I should read the early ones.
No you shouldn't! Then you get hooked on the crack, and then I have to listen to you get insanely disappointed when the whole thing goes down the crapper.
There's more to life than watching Buffy the Vampire Slayer! No. Really, there is! Honestly! Here's a place for Buffistas to come and discuss what it is they're reading, their favorite authors and poets. "Geez. Crack a book sometime."
I should read the early ones.
No you shouldn't! Then you get hooked on the crack, and then I have to listen to you get insanely disappointed when the whole thing goes down the crapper.
I dunno, I seem to have stopped cold turkey. (The last one I read was Narcissus in Chains, and the more I hear about books after that one, the less inclined I am to even think about reading them)
I don't need any more crack, and I don't need to pick up bad writing habits while I'm trying to urbanize the defective detective and stuff. Even though I know it's standard, I kind of hate that expression, but, oh well. One battle at a time. You're right, Hec. For now, I'll forgo this cheap pleasure. Maybe at Christmas, for maximum, you know, "Ho, ho, ho."
erika, if you read one LKH, read Obsidian Butterfly. It's later in the series, and you might not understand some of the back story, but it's outside Anita's regular world and is a remarkably straight forward police procedural in a world where supernatural things are common. It's the last gasp of what might have been for the series.
Obsidian Butterfly IS really good. And very gory.
Debet, I was also intrigued by the strange nature of Clare and Henry's relationship-- weird for Clare, but almost stranger for Henry, the time-flipping part of whose body seems to have decided, once he's met Clare, that it must ensure that Clare never loves somebody else.
Besides that, I wished that the possibility of alternative timelines had been explored. Especially in going forward, shouldn't Henry occassionally find himself in a time which, because some random event alters the course of events, doesn't actually come to pass? That not being the case, we're forced to conclude that they're living in an entirely predestined world, which makes it potentially much darker-- if Clare was entirely predestined to be with Henry, he could have (for example) taken advantage of her in as a teenager, and she wouldn't have been able to leave him.
In that respect, I'd love to know what happened to some alternative versions of Clare and Henry.
I don't think Henry is the one who decides that for Claire. I'm not really sure that anyone does (the visit list being a self-fulfilling prophecy), but she's at least complicit in it, to the extent someone for whom this has been the defining through-line of her life from a very young age can be complicit. It would be interesting to ask her if she would change it, if she could. Somehow, I don't think she would. It's so key to her identity that, however much she might hate parts of it, her world would fall apart if Henry were normal.

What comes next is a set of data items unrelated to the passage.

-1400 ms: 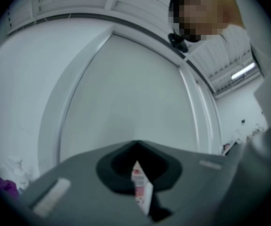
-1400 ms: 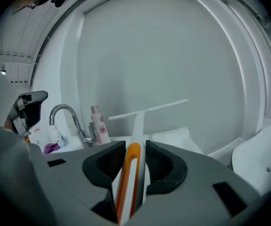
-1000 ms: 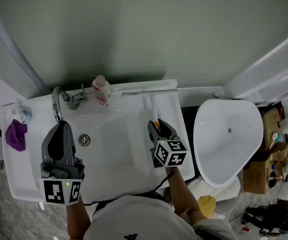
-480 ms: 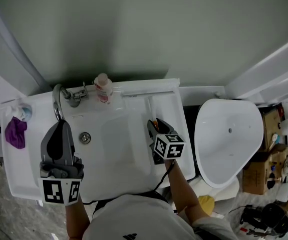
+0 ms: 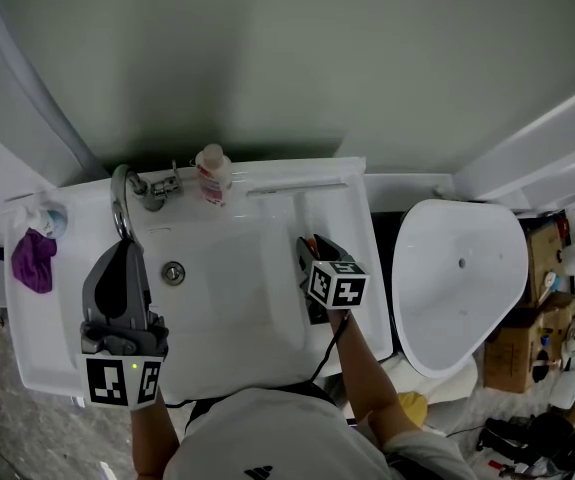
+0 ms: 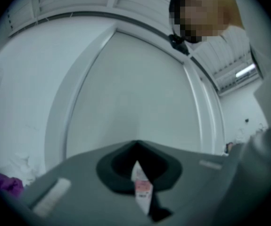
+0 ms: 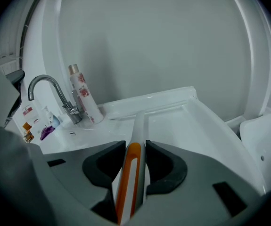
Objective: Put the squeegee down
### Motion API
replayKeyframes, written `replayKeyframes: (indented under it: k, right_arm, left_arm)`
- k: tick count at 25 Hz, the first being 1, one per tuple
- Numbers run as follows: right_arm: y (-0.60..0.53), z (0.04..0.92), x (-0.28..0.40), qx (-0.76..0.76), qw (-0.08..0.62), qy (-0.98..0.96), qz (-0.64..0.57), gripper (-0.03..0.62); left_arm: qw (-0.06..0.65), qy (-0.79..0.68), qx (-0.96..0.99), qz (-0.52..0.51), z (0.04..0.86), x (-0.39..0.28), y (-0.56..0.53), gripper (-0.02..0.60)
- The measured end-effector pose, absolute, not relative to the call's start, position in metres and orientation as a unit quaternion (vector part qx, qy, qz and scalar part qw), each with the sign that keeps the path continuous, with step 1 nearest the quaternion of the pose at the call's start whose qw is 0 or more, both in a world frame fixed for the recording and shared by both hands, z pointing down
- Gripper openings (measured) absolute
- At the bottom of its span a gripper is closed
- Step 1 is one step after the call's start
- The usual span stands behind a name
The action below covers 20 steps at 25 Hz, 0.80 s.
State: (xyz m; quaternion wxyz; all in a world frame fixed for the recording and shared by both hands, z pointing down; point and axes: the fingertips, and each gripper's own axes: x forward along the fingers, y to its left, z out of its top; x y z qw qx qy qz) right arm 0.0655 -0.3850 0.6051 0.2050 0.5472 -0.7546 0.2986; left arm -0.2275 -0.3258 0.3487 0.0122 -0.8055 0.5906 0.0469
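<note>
Right gripper [image 7: 135,149] clamps the squeegee [image 7: 138,121] handle at lower centre.
Its long axis runs straight ahead from the jaws toward the sink's [image 5: 67,368] back ledge; the left gripper [image 5: 119,253], jaws together, sits well left.

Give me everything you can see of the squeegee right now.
The squeegee is T-shaped and plastic-looking: a white handle with an orange inlay, narrowing to a white neck and a long white crossbar. The right gripper has its jaws shut on the handle. The crossbar appears to lie along the back ledge of the sink.
</note>
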Motion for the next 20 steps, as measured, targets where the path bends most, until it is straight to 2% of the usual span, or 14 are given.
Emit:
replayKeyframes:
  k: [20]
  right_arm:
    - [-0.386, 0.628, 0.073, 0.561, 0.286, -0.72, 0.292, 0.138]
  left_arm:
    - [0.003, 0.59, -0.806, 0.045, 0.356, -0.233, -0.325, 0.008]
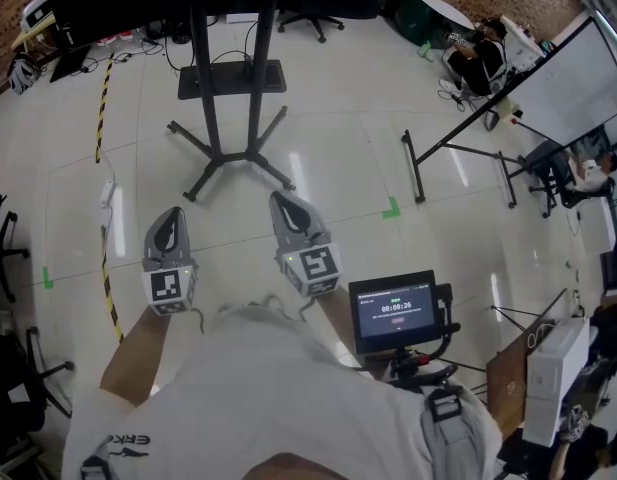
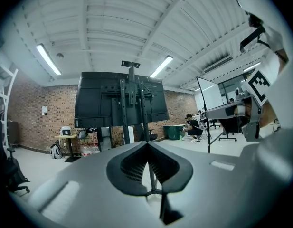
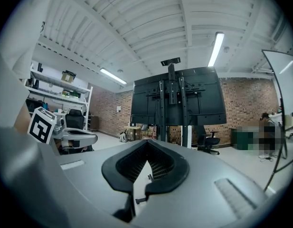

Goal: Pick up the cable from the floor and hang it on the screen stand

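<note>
The black screen stand (image 1: 226,118) stands on the pale floor straight ahead, its splayed legs just beyond both grippers. A yellow-and-black striped cable (image 1: 109,286) runs along the floor at the left, past a white block (image 1: 107,190). My left gripper (image 1: 170,216) and right gripper (image 1: 286,202) hover side by side above the floor, both shut and empty, apart from the cable. The left gripper view shows the left gripper (image 2: 147,144) with its jaws closed, facing the screen stand (image 2: 123,103). The right gripper (image 3: 147,143) likewise points at the screen stand (image 3: 177,96).
A second black frame stand (image 1: 420,170) stands to the right. People (image 1: 478,53) sit at the far right near a whiteboard (image 1: 573,83). Office chairs (image 1: 3,243) line the left edge. A small monitor (image 1: 393,310) sits on my chest rig, and a white box (image 1: 555,373) stands at the lower right.
</note>
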Demonstrator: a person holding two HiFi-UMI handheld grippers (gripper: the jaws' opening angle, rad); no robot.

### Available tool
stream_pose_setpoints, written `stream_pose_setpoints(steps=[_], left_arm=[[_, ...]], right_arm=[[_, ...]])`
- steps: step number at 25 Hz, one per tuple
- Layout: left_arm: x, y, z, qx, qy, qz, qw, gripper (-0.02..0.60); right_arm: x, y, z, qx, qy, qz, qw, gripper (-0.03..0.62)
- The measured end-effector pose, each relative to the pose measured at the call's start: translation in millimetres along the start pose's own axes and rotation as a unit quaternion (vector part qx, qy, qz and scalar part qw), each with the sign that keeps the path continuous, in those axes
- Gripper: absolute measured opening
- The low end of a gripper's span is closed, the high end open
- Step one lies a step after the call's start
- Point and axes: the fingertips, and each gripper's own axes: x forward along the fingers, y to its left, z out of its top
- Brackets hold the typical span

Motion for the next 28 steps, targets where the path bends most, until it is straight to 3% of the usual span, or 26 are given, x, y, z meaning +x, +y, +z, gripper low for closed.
stream_pose_setpoints(steps=[28], left_arm=[[5.0, -5.7, -4.0, -0.007, 0.003, 0.000, 1.0000, 0.002]], right_arm=[[0.0, -3.1, -4.2, 0.006, 0.009, -0.002, 1.000, 0.012]])
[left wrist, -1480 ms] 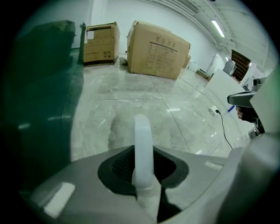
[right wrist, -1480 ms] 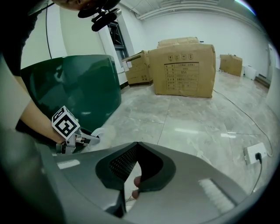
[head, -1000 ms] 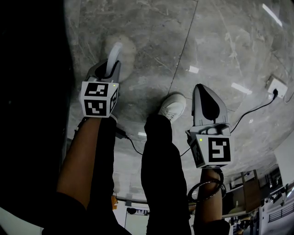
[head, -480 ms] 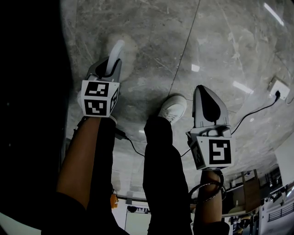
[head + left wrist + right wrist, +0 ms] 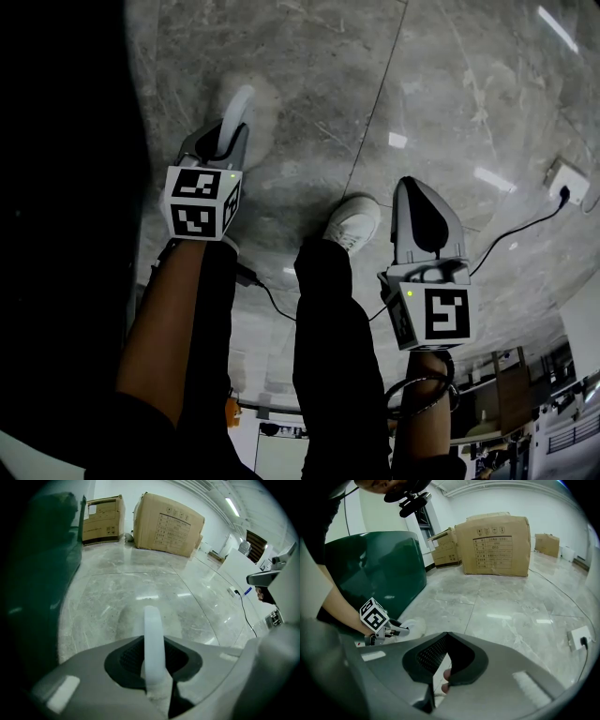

It is a very pre-destined Universe. It's because of that that Henry can't change anything that happened before "now" (What I call a Closed-Loop Time Travel Story, where everything resolves to the same point, rather than and Open-Loop, where you change the past to change the present. I don't want to talk about the amount of time I spend thinking about these things.). I think he said something about the feeling of being impelled to actions in the Past.
It is interesting, to me, that it takes very little tweaking to turn it into a very unhealthy relationship, which I hadn't thought about before. If you make either of them less complicit in the relationship, it gets downright creepy real fast.
So I'm about a third of the way through Moby Dick . It's very good, and gives me that jolt you get when you read/hear something which has been widely imitated. Pynchon, in particular, seems to have copped huge amounts of his digressive multi-voice style from Melville
Any Buffistas read it?
I know Hayden has. I, however, have not.
I justify this lapse by the fact that I live in and around Melville's environs, know a fair amount about the whaling business, and could probably mark out the parts where he is making stuff up.
Ironically, I have read the first chapter, aloud -- on a beach. My mother has some strange ideas about beach reading.
Never read it, passed the test on it in high school with flying colors. Our English teacher wrote each test individually based on what we talked about in class, and he filled out the test with questions about the footnotes. All I did was listen to the talks about metaphors and characterization and read all the footnotes.